= WHAT TO PRODUCE =
Go through the lines below and retype each one exactly.

= SUPPLIED MATERIAL =
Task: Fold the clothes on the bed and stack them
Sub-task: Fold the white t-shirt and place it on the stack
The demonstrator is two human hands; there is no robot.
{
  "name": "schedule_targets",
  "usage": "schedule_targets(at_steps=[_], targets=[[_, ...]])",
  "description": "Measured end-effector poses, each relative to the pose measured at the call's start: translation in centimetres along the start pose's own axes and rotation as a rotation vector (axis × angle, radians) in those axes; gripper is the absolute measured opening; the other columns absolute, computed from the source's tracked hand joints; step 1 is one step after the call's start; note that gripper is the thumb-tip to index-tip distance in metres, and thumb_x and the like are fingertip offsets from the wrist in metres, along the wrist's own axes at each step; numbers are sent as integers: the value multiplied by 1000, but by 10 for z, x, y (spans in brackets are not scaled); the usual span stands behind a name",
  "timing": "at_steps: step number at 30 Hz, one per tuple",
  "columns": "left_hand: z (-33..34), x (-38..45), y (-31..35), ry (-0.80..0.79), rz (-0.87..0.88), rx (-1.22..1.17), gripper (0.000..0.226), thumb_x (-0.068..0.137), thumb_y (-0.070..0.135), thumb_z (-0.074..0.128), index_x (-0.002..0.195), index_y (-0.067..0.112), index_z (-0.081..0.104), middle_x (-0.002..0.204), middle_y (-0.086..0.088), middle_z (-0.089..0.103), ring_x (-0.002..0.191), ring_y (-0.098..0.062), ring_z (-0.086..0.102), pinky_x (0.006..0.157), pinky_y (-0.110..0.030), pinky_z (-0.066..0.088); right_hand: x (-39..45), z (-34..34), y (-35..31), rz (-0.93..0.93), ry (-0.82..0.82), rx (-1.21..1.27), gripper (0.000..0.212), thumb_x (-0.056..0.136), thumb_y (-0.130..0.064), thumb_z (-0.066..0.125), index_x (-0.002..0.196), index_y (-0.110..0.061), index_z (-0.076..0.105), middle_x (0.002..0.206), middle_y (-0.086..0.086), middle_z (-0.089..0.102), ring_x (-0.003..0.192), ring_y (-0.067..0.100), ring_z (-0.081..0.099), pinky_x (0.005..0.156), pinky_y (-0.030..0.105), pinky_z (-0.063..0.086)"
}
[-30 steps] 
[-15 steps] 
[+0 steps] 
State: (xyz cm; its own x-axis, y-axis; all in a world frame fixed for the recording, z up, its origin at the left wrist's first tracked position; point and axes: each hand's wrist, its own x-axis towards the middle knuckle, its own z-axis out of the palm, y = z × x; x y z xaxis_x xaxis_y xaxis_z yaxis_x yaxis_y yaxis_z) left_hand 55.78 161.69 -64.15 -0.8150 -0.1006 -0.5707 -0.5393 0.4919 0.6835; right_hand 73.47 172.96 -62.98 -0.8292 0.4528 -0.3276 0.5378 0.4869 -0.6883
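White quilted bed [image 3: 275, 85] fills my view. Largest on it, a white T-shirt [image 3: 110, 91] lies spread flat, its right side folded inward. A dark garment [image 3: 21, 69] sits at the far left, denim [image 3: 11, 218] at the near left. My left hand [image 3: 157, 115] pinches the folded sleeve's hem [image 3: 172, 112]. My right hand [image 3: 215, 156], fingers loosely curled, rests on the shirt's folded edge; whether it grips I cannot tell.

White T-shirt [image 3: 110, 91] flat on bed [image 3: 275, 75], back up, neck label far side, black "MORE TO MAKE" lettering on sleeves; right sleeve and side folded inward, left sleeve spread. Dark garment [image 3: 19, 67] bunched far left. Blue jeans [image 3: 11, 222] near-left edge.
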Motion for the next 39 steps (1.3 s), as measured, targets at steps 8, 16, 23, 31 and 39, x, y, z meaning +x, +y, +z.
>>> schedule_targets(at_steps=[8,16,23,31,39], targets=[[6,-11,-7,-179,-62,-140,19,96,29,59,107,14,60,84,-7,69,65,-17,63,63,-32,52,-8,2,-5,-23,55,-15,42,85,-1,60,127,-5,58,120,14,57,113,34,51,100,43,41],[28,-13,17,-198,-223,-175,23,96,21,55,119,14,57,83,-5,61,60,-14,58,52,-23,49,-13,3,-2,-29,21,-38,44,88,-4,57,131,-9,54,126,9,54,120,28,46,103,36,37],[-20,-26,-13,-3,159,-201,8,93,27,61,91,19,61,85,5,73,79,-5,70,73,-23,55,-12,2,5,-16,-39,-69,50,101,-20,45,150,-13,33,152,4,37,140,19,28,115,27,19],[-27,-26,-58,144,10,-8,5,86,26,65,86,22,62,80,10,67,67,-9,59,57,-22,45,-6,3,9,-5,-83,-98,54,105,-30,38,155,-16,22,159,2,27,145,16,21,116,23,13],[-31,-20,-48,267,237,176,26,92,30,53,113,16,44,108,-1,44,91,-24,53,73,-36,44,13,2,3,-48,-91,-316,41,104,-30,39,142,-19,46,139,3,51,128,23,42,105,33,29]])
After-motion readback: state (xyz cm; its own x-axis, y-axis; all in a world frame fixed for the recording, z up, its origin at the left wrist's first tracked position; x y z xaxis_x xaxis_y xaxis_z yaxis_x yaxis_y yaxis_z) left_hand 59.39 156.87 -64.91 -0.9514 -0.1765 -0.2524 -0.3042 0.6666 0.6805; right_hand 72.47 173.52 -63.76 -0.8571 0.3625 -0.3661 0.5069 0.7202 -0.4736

= THE COMPLETED TASK =
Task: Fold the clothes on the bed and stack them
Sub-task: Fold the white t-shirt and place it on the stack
The demonstrator is two human hands; there is no robot.
{
  "name": "schedule_targets",
  "usage": "schedule_targets(at_steps=[_], targets=[[_, ...]])",
  "description": "Measured end-effector poses, each relative to the pose measured at the call's start: translation in centimetres along the start pose's own axes and rotation as a rotation vector (axis × angle, radians) in those axes; gripper is the absolute measured opening; the other columns absolute, computed from the source's tracked hand joints; step 1 is one step after the call's start; note that gripper is the thumb-tip to index-tip distance in metres, and thumb_x and the like are fingertip offsets from the wrist in metres, along the wrist's own axes at each step; numbers are sent as integers: the value multiplied by 1000, but by 10 for z, x, y (spans in brackets are not scaled); the usual span stands behind a name",
  "timing": "at_steps: step number at 30 Hz, one per tuple",
  "columns": "left_hand: z (-33..34), x (-38..45), y (-31..35), ry (-0.80..0.79), rz (-0.87..0.88), rx (-1.22..1.17), gripper (0.000..0.226), thumb_x (-0.068..0.137), thumb_y (-0.070..0.135), thumb_z (-0.074..0.128), index_x (-0.002..0.195), index_y (-0.067..0.112), index_z (-0.081..0.104), middle_x (-0.002..0.204), middle_y (-0.086..0.088), middle_z (-0.089..0.103), ring_x (-0.002..0.191), ring_y (-0.098..0.062), ring_z (-0.086..0.102), pinky_x (0.006..0.157), pinky_y (-0.110..0.030), pinky_z (-0.066..0.088); right_hand: x (-39..45), z (-34..34), y (-35..31), rz (-0.93..0.93), ry (-0.82..0.82), rx (-1.21..1.27), gripper (0.000..0.212), thumb_x (-0.056..0.136), thumb_y (-0.130..0.064), thumb_z (-0.066..0.125), index_x (-0.002..0.196), index_y (-0.110..0.061), index_z (-0.076..0.105), middle_x (0.002..0.206), middle_y (-0.086..0.086), middle_z (-0.089..0.102), ring_x (-0.003..0.192), ring_y (-0.067..0.100), ring_z (-0.081..0.099), pinky_x (0.005..0.156), pinky_y (-0.030..0.105), pinky_z (-0.063..0.086)"
}
[-30 steps] 
[-15 steps] 
[+0 steps] 
State: (xyz cm; its own x-axis, y-axis; all in a world frame fixed for the recording, z up, its origin at the left wrist's first tracked position; point and axes: each hand's wrist, its own x-axis towards the middle knuckle, its own z-axis out of the palm, y = z × x; x y z xaxis_x xaxis_y xaxis_z yaxis_x yaxis_y yaxis_z) left_hand 55.78 161.69 -64.15 -0.8150 -0.1006 -0.5707 -0.5393 0.4919 0.6835; right_hand 73.47 172.96 -62.98 -0.8292 0.4528 -0.3276 0.5378 0.4869 -0.6883
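White quilted bed [image 3: 275, 85] fills my view. Largest on it, a white T-shirt [image 3: 110, 91] lies spread flat, its right side folded inward. A dark garment [image 3: 21, 69] sits at the far left, denim [image 3: 11, 218] at the near left. My left hand [image 3: 157, 115] pinches the folded sleeve's hem [image 3: 172, 112]. My right hand [image 3: 215, 156], fingers loosely curled, rests on the shirt's folded edge; whether it grips I cannot tell.

White T-shirt [image 3: 110, 91] flat on bed [image 3: 275, 75], back up, neck label far side, black "MORE TO MAKE" lettering on sleeves; right sleeve and side folded inward, left sleeve spread. Dark garment [image 3: 19, 67] bunched far left. Blue jeans [image 3: 11, 222] near-left edge.
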Motion for the next 39 steps (1.3 s), as measured, targets at steps 8, 16, 23, 31 and 39, x, y, z meaning +x, +y, +z.
>>> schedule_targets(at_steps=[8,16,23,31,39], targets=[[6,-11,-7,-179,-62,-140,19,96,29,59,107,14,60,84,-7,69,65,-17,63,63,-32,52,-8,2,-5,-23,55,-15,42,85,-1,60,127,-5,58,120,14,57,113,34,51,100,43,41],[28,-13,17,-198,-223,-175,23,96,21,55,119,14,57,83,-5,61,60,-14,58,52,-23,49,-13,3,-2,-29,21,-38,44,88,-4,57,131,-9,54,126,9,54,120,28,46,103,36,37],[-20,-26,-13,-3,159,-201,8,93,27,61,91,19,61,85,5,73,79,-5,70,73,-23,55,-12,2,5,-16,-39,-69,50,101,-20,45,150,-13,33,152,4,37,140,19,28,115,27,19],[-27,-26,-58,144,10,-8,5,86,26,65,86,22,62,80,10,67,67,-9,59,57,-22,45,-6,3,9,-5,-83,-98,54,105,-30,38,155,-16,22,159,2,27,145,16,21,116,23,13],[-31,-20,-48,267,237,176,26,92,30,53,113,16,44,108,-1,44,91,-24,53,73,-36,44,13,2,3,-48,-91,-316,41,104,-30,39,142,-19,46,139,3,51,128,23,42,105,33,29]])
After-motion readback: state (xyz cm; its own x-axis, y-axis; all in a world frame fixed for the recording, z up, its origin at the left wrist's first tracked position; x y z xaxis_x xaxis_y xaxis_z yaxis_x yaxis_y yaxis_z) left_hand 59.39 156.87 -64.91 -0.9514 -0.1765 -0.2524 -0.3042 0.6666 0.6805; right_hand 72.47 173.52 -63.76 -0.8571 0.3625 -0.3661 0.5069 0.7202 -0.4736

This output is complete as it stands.